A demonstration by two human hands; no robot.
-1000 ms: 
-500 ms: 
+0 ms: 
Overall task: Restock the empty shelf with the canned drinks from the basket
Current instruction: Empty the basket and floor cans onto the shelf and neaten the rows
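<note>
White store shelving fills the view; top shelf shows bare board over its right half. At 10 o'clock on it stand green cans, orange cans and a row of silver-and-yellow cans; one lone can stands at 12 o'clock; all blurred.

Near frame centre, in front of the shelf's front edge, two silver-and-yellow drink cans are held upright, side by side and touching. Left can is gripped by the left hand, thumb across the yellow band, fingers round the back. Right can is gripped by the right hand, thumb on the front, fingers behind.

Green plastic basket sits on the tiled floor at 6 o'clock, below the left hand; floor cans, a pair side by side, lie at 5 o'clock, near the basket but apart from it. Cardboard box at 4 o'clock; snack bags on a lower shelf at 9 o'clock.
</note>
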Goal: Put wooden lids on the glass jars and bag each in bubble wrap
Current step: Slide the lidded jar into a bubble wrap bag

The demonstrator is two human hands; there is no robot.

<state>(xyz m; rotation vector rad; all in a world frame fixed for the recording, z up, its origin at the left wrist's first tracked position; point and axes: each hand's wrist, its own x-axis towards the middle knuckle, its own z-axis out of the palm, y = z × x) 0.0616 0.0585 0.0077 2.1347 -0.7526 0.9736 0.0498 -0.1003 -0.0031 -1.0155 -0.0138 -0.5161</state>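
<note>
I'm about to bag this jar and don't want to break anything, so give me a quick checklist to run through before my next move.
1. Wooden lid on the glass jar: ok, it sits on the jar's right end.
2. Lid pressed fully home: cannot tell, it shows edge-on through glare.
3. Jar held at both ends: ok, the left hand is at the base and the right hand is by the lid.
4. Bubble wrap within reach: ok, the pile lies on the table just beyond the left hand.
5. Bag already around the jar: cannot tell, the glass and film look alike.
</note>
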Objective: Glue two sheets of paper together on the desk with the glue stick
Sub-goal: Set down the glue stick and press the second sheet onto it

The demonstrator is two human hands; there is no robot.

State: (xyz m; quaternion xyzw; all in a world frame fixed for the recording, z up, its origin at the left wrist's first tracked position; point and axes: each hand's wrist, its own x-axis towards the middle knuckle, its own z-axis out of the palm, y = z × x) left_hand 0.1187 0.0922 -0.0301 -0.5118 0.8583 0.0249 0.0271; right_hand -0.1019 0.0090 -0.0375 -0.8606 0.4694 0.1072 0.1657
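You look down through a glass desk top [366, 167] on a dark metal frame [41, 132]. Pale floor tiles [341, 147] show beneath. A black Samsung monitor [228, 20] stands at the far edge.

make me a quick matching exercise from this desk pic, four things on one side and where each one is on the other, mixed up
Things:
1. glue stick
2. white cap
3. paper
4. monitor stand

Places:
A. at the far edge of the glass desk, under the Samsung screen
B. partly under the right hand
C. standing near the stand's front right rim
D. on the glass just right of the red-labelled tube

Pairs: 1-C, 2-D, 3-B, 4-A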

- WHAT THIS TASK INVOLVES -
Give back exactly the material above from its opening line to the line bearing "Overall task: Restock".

- PROBLEM SOLUTION -
A demonstration by two human hands; no robot.
-1000 ms: 
-500 ms: 
+0 ms: 
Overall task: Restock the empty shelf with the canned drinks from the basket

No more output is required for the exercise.